The luxury carmaker BMW has announced it will invest $750m (£373m) as part of plans to increase production in the US.
Europe's manufacturing base is suffering from the strong euro
The investment at the Spartanburg plant, South Carolina, is aimed at increasing capacity from 160,000 to 240,000 units by 2012.
The move is set to create 500 new jobs and comes after the firm recently said it would cut 7.5% of its German workforce in 2008.
The firm is facing both rising costs in Europe as well as slowing US demand.
Since last September, the dollar has tumbled against the euro, hurting firms that pay their costs in euros but receive payment in dollars.
The euro touched an all-time high of $1.546 last week after punching through the $1.50 level at the end of February.

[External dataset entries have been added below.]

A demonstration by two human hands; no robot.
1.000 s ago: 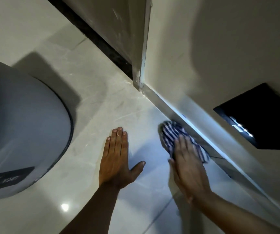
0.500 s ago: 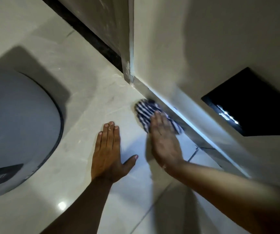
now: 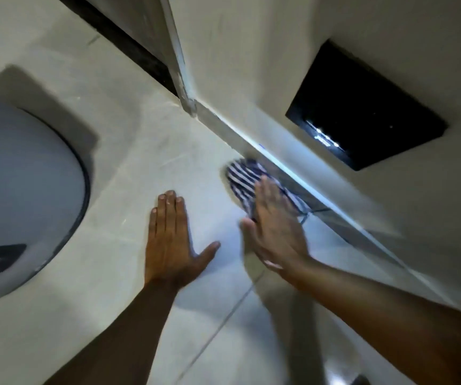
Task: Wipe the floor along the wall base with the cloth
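Observation:
A blue-and-white striped cloth [image 3: 241,177] lies on the pale tiled floor [image 3: 151,151], right against the grey skirting [image 3: 287,168] at the foot of the wall. My right hand [image 3: 272,226] presses flat on the cloth's near part, fingers straight and blurred by motion; the cloth's far end sticks out beyond the fingertips. My left hand [image 3: 169,240] rests flat on the floor a hand's width to the left, fingers together, thumb spread, holding nothing.
A large rounded grey appliance [image 3: 21,195] with a dark label stands on the floor at the left. A black square panel [image 3: 368,107] is set in the wall above the skirting. A door-frame corner [image 3: 187,102] meets the skirting further along.
My right hand slid the cloth forward along the skirting towards the door-frame corner, then back a little. My left hand stayed planted on the floor while the camera shifted.

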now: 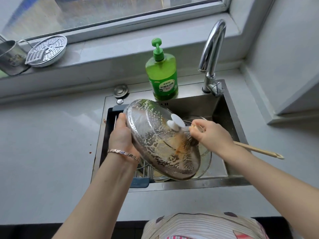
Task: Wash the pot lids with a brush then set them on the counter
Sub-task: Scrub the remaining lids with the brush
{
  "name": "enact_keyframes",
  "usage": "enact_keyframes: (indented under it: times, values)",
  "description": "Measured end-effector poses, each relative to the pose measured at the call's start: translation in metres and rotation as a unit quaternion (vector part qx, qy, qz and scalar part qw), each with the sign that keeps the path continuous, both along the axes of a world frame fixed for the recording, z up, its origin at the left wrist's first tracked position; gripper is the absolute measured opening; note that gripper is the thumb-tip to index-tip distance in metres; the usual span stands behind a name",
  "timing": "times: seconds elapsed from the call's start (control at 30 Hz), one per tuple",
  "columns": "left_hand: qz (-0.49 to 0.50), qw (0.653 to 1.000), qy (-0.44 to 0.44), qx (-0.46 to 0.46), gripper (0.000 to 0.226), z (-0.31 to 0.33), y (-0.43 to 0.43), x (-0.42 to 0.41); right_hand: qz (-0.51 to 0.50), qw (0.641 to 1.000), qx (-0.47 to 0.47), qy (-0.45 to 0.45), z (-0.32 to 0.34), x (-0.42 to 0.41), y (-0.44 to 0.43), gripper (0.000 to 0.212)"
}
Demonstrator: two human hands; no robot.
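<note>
I see the left hand [121, 135] gripping the far-left rim of a round glass pot lid with a steel edge [155, 149]. The thumb lies along the rim on the side facing me. The other fingers go behind the glass, and I cannot tell how they are spread. The lid is tilted and held above the rectangular stainless steel sink [229, 118], its white plastic knob [176, 122] pointing up and to the right. Yellowish foam and brown streaks cover its top side.

The right hand [214, 135] has its fingers curled round a brush with a long pale wooden handle [255, 149], holding it close to the head. The dark bristles press on the lid just below the knob, and the handle sticks out to the right over the sink edge.

Under the held lid, at the near right of the basin, a second clear glass lid [206, 158] lies partly hidden. A dark blue drain rack with metal bars [110, 116] spans the left side of the sink. A thin metal bracelet [122, 153] circles the left wrist.

On the far sink ledge a green pump bottle of dish soap [162, 75] stands upright, with a curved chrome tap [212, 54] to its right. The grey counter [43, 144] surrounds the sink. On the windowsill at far left, a perforated round metal steamer plate [47, 50] leans beside a steel cup [8, 56].
</note>
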State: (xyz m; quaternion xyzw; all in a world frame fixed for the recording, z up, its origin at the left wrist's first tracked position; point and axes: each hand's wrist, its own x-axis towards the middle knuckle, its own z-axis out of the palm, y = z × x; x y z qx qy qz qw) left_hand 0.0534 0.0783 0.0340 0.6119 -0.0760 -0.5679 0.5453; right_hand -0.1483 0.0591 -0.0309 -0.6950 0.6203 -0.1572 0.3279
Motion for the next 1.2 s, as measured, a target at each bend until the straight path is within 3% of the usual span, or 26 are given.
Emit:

BMW is not the only European firm affected by the swings in exchange rates.
In December last year, the head of the European aerospace and defence company EADS, Louis Gallois, gave a strong indication that if the situation persisted, some of the manufacturing of the Airbus passenger jet would have to be moved outside Europe.
"The boost in production capacity will positively impact the logistics, suppliers, and distribution networks that support the manufacturing process," said Josef Kerscher, president of BMW Manufacturing.
The firm said the plant would produce the BMW X3, X5 and X6 models for international markets.
Analysts say that by building more vehicles in its South Carolina plants, Munich-based BMW can pay less wages in euros and will also save money by sourcing locally for parts used by its US factories.
This shift in production has resulted in planned cuts of 8,100 positions in Germany.
"This is completely driven by the plunge in the dollar," said Oliver Wyman, publisher of the Harbour Report on automotive manufacturing activity.
"Conceivably, as the volume increases and the manufacturing system at the Spartanburg, South Carolina, plant improves, costs may come down enough to cut prices of their cars."